__YOUR TASK__: Word for word, transcribe the data below from the line with "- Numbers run" to the line with "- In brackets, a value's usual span", keeping both of those lines.

__INPUT DATA__:
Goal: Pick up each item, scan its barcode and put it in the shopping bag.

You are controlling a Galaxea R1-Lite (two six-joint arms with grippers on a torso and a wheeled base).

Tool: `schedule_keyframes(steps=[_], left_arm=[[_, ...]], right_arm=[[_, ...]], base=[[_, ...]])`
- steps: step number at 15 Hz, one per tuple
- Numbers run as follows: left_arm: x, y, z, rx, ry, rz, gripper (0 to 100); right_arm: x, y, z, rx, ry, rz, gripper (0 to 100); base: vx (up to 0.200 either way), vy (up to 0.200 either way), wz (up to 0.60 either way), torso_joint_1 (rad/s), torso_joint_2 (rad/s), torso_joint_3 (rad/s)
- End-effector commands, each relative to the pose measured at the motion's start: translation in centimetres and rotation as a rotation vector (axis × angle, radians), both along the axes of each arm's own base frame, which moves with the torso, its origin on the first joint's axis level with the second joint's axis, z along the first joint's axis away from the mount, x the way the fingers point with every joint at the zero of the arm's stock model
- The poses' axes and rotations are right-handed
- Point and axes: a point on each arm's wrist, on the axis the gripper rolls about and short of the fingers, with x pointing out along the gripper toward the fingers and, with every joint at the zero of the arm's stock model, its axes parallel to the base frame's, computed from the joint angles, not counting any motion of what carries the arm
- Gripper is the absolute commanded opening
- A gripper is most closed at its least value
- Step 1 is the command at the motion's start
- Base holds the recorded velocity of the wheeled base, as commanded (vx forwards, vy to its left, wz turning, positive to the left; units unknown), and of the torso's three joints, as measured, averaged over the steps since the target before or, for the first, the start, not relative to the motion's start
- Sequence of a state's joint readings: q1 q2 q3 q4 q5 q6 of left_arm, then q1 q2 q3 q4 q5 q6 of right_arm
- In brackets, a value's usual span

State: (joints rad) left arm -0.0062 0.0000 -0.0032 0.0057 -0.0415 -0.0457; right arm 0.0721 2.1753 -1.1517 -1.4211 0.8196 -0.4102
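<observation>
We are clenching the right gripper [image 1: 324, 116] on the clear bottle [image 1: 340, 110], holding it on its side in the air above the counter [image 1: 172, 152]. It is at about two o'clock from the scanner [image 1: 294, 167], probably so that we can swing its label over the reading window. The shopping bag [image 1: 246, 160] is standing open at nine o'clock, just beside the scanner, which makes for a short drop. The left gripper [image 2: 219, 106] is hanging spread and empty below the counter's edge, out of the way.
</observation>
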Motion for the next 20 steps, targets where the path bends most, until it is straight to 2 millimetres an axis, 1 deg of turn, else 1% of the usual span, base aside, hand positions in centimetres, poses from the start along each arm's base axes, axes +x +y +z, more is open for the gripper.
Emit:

__SOLUTION FOR THIS TASK__:
- Numbers run as follows: left_arm: x, y, z, rx, ry, rz, gripper (0 to 100); right_arm: x, y, z, rx, ry, rz, gripper (0 to 100); base: vx (up to 0.200 either way), vy (up to 0.200 either way), wz (up to 0.60 either way), torso_joint_1 (rad/s), torso_joint_2 (rad/s), torso_joint_3 (rad/s)
- End-effector commands, each relative to the pose measured at the motion's start: translation in centimetres and rotation as a rotation vector (axis × angle, radians), both along the axes of each arm's own base frame, which moves with the torso, its origin on the first joint's axis level with the second joint's axis, z along the first joint's axis away from the mount, x the way the fingers point with every joint at the zero of the arm's stock model
- The poses' axes and rotations are right-handed
- Point and axes: a point on each arm's wrist, on the axis the gripper rolls about and short of the fingers, with x pointing out along the gripper toward the fingers and, with every joint at the zero of the arm's stock model, its axes parallel to the base frame's, computed from the joint angles, not counting any motion of what carries the arm
- Gripper is the absolute commanded opening
- A gripper is most closed at its least value
- Step 1 is the command at the motion's start
- Base holds the recorded velocity of the wheeled base, as commanded (vx forwards, vy to its left, wz turning, positive to the left; units unknown), and of the torso's three joints, as measured, averaged over the steps since the target before or, for the first, the start, not relative to the motion's start
- Sequence of a state's joint readings: q1 q2 q3 q4 q5 q6 of left_arm, then q1 q2 q3 q4 q5 q6 of right_arm
- In brackets, a value's usual span

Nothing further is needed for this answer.